- Promotional film poster
- Directed by: Andrew Bujalski
- Written by: Andrew Bujalski
- Produced by: Dia Sokol Ethan Vogt
- Starring: Tilly Hatcher Maggie Hatcher Alex Karpovsky
- Cinematography: Matthias Grunsky
- Edited by: Andrew Bujalski
- Distributed by: The Cinema Guild
- Release date: August 7, 2009;
- Running time: 100 minutes
- Country: United States
- Language: English
- Box office: $46,590

= Beeswax (film) =

2009 film by Andrew Bujalski

Beeswax is a 2009 American mumblecore film written and directed by Andrew Bujalski. The film examines a few days in the life of twins, played by real-life sisters Tilly and Maggie Hatcher.

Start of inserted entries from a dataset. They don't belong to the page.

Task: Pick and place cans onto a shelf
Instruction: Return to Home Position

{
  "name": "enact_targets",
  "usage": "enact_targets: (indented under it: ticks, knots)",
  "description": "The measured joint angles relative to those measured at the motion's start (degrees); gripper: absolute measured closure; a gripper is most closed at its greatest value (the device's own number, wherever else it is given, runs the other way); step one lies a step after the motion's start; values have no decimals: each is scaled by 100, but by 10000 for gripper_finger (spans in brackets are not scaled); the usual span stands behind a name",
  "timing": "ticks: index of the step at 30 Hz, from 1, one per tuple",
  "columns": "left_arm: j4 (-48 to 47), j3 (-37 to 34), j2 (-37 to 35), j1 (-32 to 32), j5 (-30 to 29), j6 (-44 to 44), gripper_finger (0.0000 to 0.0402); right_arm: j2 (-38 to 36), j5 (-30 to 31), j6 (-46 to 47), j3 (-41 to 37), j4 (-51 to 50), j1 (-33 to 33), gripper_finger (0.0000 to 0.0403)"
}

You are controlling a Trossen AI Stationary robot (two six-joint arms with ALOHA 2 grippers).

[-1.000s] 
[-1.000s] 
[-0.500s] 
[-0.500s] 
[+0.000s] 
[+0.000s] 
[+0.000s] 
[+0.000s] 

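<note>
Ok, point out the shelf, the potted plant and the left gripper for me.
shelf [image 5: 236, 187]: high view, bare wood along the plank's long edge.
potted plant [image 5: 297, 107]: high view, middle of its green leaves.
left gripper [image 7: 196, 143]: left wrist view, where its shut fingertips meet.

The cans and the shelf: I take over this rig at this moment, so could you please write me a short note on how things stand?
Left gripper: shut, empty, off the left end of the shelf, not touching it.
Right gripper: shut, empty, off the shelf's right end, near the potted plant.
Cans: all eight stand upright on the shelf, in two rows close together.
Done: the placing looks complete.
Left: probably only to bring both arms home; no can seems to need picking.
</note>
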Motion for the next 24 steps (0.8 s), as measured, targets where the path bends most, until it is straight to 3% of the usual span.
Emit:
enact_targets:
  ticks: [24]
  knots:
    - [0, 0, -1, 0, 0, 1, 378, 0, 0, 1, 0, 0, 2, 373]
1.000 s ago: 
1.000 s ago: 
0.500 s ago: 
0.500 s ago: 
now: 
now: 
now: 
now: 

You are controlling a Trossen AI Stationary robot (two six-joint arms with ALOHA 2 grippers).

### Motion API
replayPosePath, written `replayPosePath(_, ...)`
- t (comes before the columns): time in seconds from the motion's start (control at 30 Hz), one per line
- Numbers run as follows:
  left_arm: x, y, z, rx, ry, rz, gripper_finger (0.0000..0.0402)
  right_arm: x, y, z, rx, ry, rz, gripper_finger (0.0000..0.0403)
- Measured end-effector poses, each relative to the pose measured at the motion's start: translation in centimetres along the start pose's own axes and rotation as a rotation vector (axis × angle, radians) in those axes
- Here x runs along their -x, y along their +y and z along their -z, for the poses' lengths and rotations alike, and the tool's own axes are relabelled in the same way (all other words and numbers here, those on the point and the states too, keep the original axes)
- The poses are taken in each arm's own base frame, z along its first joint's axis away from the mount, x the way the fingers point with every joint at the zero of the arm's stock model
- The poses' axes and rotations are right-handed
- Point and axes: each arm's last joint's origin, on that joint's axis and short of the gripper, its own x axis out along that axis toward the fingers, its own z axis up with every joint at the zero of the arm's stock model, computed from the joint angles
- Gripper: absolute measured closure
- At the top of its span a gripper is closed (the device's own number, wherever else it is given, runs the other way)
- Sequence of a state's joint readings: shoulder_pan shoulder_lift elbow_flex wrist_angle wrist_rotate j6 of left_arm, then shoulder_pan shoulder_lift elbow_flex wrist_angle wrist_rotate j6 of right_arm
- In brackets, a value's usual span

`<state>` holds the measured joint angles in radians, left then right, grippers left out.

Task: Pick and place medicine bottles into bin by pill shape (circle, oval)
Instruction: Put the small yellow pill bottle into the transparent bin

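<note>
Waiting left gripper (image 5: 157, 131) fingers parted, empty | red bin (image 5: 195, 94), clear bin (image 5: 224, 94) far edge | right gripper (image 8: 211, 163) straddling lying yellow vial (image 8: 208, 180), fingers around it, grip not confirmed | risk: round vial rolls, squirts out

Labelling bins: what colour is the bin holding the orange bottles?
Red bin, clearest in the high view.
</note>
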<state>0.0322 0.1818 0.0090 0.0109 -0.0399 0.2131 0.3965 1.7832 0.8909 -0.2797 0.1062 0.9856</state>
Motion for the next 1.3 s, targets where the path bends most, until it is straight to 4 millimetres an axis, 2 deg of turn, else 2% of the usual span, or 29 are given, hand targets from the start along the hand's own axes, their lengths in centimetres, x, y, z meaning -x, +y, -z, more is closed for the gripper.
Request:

It premiered at the Berlin International Film Festival and had a limited theatrical release in the United States on August 7, 2009.

==Cast==
- Tilly Hatcher as Jeannie
- Maggie Hatcher as Lauren
- Anne Dodge as Amanda
- Alex Karpovsky as Merrill
- Katy O'Connor as Corinne
- David Zellner as Scott

==Critical response==

The film opened to positive reviews. Review aggregate Rotten Tomatoes reports that 75% of 48 critics gave the film a positive review, with an average score of 6.7/10. The site's critical consensus reads: "Andrew Bujalski's third effort will test the patience of some filmgoers, but it represents a warm, funny, and honest introduction to the mumblecore movement." Review aggregator Metacritic assigned the film a weighted average score of 70 (out of 100) based on 14 reviews from mainstream critics, considered to be "generally favorable" reviews.

==Home media==
Beeswax was released on DVD by The Cinema Guild on April 6, 2010. In 2020, The Cinema Guild released a remastered version of the film with a new cover design, a booklet of essays by Christopher Terhechte and Kevin Coorigan, and bonus features including a 10 Years Later Q&A with the cast and crew.